У продавщицы Зинаиды водку можно было взять в любое время суток. Она всегда держала дома про запас несколько бутылок, чтобы когда кому заноздрит, не идти по пустякам в магазин на другой конец деревни.
– Ой, глико-ты! И бога вспомнил. А нету Зинаиды, вчерась в район на два дня укатила. Говорила: «Запасайтесь, бабоньки, товаром, а то на два дня уеду».
Степан встал и уныло побрёл в горницу, рухнул на кровать, не в силах поднять за собой на постель ноги. Дарья ещё какое-то время возилась на кухне, потом Степан услышал, как она оделась и куда-то ушла, хлопнув калиткой.

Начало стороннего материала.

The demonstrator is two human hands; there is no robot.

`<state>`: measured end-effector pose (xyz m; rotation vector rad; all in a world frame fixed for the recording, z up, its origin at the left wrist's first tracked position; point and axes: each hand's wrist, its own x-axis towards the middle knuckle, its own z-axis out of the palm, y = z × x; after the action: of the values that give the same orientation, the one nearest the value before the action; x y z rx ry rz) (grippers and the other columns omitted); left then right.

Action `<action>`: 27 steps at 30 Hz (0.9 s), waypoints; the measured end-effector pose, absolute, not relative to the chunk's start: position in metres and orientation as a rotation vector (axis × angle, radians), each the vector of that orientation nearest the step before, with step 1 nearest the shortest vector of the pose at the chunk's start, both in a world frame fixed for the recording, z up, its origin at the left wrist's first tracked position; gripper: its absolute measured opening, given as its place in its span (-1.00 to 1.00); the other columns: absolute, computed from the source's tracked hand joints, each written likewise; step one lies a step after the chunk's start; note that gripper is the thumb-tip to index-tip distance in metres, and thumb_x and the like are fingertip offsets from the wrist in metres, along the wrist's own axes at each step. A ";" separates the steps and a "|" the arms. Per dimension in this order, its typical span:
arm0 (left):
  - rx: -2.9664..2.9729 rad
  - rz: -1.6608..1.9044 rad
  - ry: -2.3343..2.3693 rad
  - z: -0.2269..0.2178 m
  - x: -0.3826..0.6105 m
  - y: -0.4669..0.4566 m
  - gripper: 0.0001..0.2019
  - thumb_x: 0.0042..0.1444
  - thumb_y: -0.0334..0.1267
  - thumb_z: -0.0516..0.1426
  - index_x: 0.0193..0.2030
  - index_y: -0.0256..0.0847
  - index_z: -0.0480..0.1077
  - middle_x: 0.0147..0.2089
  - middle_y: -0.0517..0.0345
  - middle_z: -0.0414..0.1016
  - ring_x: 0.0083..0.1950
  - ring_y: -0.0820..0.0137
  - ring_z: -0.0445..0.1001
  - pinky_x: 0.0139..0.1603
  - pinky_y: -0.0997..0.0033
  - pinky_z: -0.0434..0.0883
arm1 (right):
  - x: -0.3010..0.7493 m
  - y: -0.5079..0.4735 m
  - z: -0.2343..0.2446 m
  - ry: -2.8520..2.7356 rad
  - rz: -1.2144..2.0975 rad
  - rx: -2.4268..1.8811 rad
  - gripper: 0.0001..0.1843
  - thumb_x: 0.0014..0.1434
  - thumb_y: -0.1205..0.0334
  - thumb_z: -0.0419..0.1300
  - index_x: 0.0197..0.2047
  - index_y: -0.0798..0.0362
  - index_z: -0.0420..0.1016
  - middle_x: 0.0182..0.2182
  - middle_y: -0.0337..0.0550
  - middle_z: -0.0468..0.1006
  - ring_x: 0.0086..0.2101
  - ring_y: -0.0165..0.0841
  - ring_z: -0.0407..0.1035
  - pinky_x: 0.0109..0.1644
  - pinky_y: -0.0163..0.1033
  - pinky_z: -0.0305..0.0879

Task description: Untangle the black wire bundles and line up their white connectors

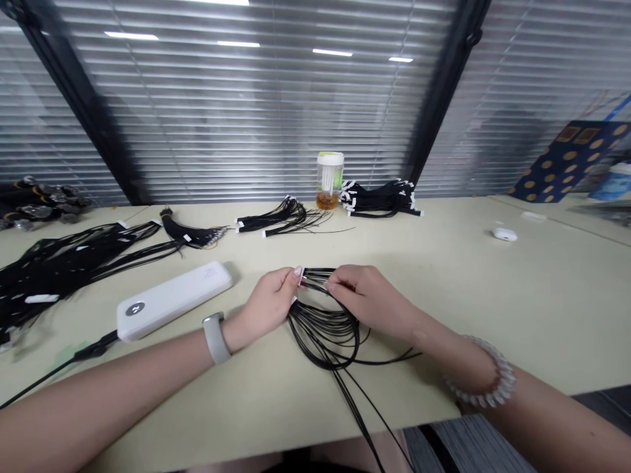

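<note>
- The table [444, 309] spans the view in front of window blinds [246, 118]. All places here are given from the white power bank [172, 301], which lies on the table with a black cable [93, 348] running from its end.
- Left of the power bank is a large heap of black leads [54, 276]. Farther back on that side lies a thick tied bundle [192, 231].
- Well behind the power bank are a loose bundle [280, 217], a clear jar [329, 180] with a white lid, and a stacked bundle [379, 200] with white-tipped ends.
- Just right of the power bank, the black wires [323, 328] sit between both hands, drooping in loose loops, with long ends trailing over the table's edge.
- The left hand [269, 303], wearing a grey watch [215, 338], reaches in from the power bank's side. The right hand [369, 302], wearing a beaded bracelet [480, 374], angles in from farther right. Both forearms rest low, nearly level.
- The left fingers [290, 279] pinch the wires' gathered ends, and the right fingers [335, 284] curl closed on the strands beside them.
- Good handling here would likely mean keeping those ends level and the strands untangled.
</note>
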<state>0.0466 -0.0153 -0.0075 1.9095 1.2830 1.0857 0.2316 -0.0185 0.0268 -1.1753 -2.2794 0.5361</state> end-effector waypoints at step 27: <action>2.040 0.997 1.264 -0.007 0.047 -0.017 -0.65 0.20 -0.12 -0.14 -0.56 -0.21 0.12 -0.57 0.26 0.16 -0.51 0.46 0.17 -0.45 0.46 0.17 | 0.221 -0.018 0.010 -2.295 0.409 -1.115 -0.79 0.18 0.33 -0.02 -0.43 0.10 0.37 -0.46 -0.22 0.44 -0.44 -0.46 0.24 -0.34 -0.35 0.08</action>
<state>0.0468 -0.0175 -0.0074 2.0400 1.2638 0.9971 0.2210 -0.0179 0.0099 -1.1149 -2.2948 0.4095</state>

Настало благодатное время для поисковой работы. Степан кое-как пересилил себя, поднялся и начал шарить во всех закоулках. Посмотрел на кухне в шкафчиках, заглянул в мешок с мукой, где легче всего было спрятать поллитровку, натянув брюки и свитер, сходил в хлев, уныло посмотрел на забитый душистым сеном сеновал: тут бутылку искать, как в стоге иголку – бесполезно. Поиски оказались безрезультатными, и Степан снова улёгся в постель.